Sacha Baron Cohen says 'Borat Subsequent Moviefilm' was the "hardest movie to make".

The 49-year-old actor reprised his role as Kazakh journalist Borat Sagdiyev in the comedy sequel and feels that it was one of the riskiest films ever made with the cast and crew going to extreme measures – such as joining far-right conspiracy theorists at a rally with the star posing as a country singer.

Sacha said: "It was the hardest movie to make that I've ever heard about. Maybe apart from 'Fitzcarraldo'.

"The director was taking risks very few directors in the history of film have taken: being chased by an angry mob, armed to the teeth. When people are triggered in a crowd, certain things can happen they wouldn't do individually."

Sacha also recalled how he had a panic attack one morning as he stayed with two Donald Trump-supporting conspiracy theorists as he worried they would expose him.

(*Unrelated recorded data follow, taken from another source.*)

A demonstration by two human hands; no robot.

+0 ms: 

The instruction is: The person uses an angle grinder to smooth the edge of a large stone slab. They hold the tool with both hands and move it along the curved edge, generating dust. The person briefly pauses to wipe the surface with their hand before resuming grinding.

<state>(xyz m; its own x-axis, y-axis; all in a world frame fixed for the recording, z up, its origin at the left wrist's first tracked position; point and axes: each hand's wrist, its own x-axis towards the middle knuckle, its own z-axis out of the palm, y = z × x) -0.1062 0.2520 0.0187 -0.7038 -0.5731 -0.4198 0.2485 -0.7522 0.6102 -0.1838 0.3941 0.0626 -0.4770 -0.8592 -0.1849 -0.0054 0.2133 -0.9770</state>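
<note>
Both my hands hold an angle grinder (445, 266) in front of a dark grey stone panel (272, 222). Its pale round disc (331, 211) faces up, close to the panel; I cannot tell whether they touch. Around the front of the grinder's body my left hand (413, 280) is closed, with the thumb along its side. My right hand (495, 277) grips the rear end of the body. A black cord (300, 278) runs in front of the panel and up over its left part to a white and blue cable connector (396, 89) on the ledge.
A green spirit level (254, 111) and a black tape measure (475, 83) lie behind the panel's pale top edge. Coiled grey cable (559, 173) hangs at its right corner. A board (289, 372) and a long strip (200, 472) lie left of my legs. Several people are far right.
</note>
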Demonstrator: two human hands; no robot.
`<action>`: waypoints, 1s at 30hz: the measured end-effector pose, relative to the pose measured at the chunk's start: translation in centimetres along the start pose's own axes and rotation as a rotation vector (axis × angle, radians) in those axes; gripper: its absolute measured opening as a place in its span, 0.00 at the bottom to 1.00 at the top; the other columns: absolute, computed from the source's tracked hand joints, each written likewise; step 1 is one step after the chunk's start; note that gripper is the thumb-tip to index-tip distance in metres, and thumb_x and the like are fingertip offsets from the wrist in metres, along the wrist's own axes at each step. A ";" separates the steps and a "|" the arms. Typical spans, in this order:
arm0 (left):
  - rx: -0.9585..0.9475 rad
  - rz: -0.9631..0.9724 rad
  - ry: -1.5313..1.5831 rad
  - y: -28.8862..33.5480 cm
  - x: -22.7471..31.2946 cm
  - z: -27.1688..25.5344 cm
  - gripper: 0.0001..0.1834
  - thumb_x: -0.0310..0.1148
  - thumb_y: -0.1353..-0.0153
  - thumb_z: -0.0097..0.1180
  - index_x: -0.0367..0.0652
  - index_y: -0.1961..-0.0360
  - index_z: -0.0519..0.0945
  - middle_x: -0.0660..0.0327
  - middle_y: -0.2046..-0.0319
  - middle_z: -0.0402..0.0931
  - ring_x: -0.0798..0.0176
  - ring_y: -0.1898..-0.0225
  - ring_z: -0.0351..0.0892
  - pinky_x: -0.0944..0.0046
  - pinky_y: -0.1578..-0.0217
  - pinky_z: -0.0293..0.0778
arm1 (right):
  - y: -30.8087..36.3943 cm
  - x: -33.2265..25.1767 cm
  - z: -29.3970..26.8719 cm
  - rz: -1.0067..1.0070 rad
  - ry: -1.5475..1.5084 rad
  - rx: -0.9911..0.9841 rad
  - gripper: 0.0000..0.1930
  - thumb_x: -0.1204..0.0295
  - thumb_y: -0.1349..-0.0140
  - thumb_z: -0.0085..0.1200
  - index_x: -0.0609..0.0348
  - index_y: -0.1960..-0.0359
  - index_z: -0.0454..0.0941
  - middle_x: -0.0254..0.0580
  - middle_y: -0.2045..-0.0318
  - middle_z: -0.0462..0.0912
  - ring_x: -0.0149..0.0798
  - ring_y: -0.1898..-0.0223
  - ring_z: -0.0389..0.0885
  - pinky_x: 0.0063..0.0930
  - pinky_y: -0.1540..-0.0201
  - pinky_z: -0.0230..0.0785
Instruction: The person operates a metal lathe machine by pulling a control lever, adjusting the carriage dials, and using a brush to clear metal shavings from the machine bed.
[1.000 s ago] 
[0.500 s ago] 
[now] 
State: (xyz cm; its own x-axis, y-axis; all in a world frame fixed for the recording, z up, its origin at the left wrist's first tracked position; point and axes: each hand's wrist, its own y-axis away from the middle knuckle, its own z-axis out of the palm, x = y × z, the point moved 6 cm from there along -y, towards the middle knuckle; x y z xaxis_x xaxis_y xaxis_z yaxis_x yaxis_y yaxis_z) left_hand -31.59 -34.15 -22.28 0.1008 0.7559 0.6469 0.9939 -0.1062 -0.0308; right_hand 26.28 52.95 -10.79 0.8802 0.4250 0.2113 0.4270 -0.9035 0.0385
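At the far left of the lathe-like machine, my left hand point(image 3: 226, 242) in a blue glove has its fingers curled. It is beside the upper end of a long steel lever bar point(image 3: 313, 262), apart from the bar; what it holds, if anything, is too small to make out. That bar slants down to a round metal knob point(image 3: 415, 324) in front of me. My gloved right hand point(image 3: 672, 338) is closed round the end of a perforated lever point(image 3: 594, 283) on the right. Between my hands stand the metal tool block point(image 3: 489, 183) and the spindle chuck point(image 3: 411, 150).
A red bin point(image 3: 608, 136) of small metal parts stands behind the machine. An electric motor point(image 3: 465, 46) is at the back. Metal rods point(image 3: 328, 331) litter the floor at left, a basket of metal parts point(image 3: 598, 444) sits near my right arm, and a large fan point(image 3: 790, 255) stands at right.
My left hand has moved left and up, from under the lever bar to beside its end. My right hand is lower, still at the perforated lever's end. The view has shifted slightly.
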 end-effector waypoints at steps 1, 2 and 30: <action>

He told The Guardian newspaper: "It was 6am and I started pacing around my room, thinking, how am I going to keep in character? They're going to see through me. It was bloody terrifying."

The 'Trial of the Chicago 7' star admits that his risk-taking roles make him fear for his safety.

He said: "I've had threats since 'Ali G' and in my experience publicising them only does one thing: lead to more threats. We are in a very violent time. If you're protesting against racism, you're going to upset some racists."

Sacha also opened about his 2016 scripted comedy-action movie 'Grimsby' being a box-office failure and admits that he felt "liberated" from having to make films that had to do well with audiences.

He explained: "Any flop is difficult. But in retrospect, the experience was fantastic. I was on the trajectory of a comedy movie star in Hollywood where you make a certain amount of movies that have to do well at the box office. The great thing about having a complete bomb was being liberated from that."